> **Information shown**:

[Start of section]

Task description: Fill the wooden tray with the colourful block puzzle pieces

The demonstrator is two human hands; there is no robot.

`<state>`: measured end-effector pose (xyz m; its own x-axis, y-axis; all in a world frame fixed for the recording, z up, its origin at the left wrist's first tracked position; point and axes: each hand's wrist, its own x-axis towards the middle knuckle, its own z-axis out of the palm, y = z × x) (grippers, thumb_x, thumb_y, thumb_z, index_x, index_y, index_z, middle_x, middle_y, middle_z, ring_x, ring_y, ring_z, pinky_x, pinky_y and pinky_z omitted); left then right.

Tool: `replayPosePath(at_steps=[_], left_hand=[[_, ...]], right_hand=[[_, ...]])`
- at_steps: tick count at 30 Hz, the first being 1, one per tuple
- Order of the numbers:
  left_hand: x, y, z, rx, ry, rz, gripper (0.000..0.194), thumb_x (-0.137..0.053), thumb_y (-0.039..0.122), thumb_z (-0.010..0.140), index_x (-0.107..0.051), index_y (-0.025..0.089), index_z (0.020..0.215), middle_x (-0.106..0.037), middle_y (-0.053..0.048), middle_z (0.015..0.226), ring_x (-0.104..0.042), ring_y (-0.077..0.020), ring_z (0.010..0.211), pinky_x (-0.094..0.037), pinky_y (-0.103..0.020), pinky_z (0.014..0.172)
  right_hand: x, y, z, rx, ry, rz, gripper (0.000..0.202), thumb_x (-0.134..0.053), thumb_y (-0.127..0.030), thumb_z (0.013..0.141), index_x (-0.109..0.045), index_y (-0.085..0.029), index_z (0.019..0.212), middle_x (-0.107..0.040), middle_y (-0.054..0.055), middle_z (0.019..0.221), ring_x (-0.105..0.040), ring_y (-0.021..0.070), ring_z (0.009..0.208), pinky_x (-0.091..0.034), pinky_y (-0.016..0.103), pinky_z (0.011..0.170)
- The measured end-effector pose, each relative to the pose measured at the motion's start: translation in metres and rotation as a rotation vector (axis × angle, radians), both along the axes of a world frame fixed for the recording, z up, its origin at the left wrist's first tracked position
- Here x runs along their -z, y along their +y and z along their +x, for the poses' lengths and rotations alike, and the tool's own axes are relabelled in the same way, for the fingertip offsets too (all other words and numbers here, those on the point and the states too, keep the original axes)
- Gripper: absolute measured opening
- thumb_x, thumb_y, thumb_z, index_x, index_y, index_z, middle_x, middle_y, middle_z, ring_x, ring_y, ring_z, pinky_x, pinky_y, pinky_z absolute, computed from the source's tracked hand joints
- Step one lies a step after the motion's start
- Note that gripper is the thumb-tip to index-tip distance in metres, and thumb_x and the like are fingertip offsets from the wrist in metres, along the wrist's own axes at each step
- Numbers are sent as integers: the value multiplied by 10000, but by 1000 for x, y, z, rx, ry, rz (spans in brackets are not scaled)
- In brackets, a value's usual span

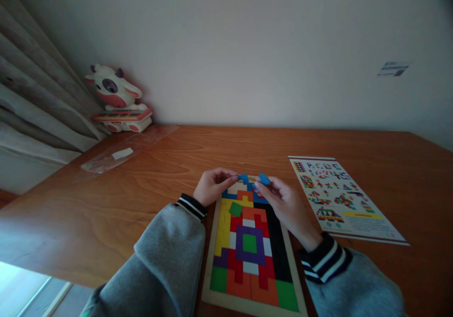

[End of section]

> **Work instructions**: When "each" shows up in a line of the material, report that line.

> **Task result**:
`<state>`: measured end-effector pose (xyz m; its own x-axis, y-axis; all in a world frame fixed for the recording, z up, its origin at the left wrist's first tracked position; point and axes: each hand's wrist, its own x-axis towards the middle knuckle, its own z-axis out of the palm, y = z × x) (grippers, thumb_x, thumb_y, thumb_z, index_x, index_y, index_z, middle_x, middle_y, middle_z, ring_x, ring_y, ring_z, pinky_x, pinky_y and pinky_z omitted); left then right.
- The measured end-effector pose, each relative to the pose measured at the motion's start: translation in metres and rotation as a rotation vector (axis × angle, radians), both along the axes of a world frame fixed for the recording, z up, its origin at the left wrist's first tracked position
- Note that gripper is the thumb-tip to index-tip distance in metres, and thumb_x and the like are fingertip offsets from the wrist in metres, along the wrist's own axes at each step

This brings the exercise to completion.